Everyone wants a friend
Friendships are important to most of us because they provide a sense of belonging that is related to our identity and self-awareness. As a parent of a child with autism you want your child to experience this too.
A first step for many parents of school-aged children, can be to organize a playdate. In this article we will address a few simple things that you can do to help your autistic son or daughter have a positive and successful playdate with another child.
Why are playdates harder for children with autism?

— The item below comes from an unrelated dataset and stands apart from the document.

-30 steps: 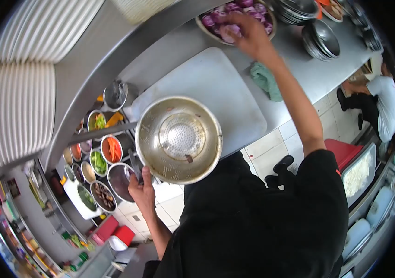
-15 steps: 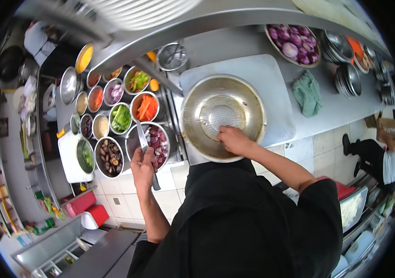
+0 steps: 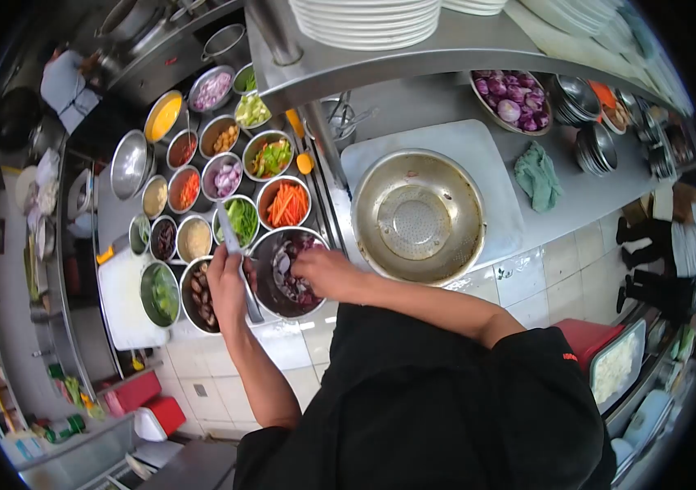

Autistic people of all ages have some common difficulties when it comes to social engagements. These challenges can include:
- Sensory processing issues – Many individuals with autism process sensory information very differently. For example, research shows that light touch can be processed as pain due to a malformation in the brain. Studies also show that autistic people have a smaller field of vision. This means that an autistic child may not see a peer beside him and then be startled when he turns his head to see his friend so close to him(Schauder, Muller, Veenstra-VanderWeele, & Cascio, 2015)(Libero, DeRamus, Lahti, Deshpande, & Kana, 2015)(Song, Hakoda, Sanefuji, & Cheng, 2015). The sensory overload that many autistic people experience can make it uncomfortable or painful for them to be around a lot of people and noise.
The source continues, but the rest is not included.